--- HOW TO COMPLETE THIS TASK ---
The line that contains "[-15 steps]" marks the start. Please set it down, with every later line of the data, exactly and without pictures.
Start of DATASET EXTRACT
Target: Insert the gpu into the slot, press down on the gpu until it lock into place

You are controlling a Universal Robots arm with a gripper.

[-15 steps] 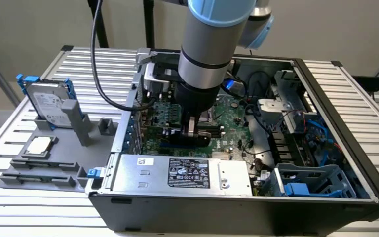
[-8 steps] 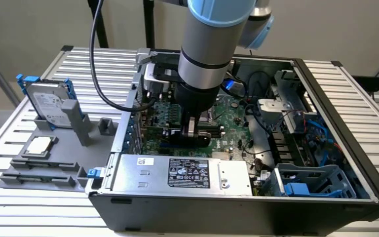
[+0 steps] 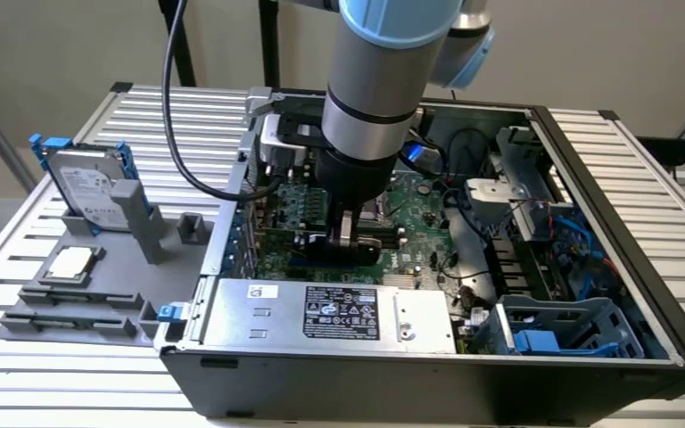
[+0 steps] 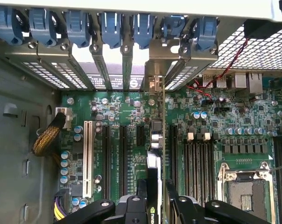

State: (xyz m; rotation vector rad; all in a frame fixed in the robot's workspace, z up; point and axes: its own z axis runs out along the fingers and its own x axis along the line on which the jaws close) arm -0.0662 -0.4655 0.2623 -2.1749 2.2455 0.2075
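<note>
Black gpu (image 4: 155, 163) | thin, edge-on, upright above green motherboard (image 4: 127, 112) | tool (image 4: 157, 189) clamped on its sides

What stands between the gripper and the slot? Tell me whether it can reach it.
Probably it can. The gripper is shut on the gpu, held on edge over the motherboard between the black slots, with no cable across that lane. The slot itself is hidden under the gpu.

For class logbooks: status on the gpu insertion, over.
Status: tool shut on gpu; gpu upright over motherboard; no obstruction seen.
</note>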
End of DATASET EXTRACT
--- SOLUTION TO THE PROBLEM ---
[-15 steps] 
[-8 steps] 
[+0 steps] 
[+0 steps] 

State: (xyz m; rotation vector rad; all in a frame fixed in the robot's workspace, z up; point and axes: its own z axis runs out along the fingers and its own x axis along the line on which the jaws close) arm -0.0662 -0.4655 0.2623 -2.1749 2.2455 0.2075
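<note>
Black gpu (image 4: 155, 163) | thin, edge-on, upright above green motherboard (image 4: 127, 112) | tool (image 4: 157, 189) clamped on its sides

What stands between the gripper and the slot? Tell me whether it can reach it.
Probably it can. The gripper is shut on the gpu, held on edge over the motherboard between the black slots, with no cable across that lane. The slot itself is hidden under the gpu.

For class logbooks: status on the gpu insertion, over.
Status: tool shut on gpu; gpu upright over motherboard; no obstruction seen.
</note>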

No other output is expected for this exercise.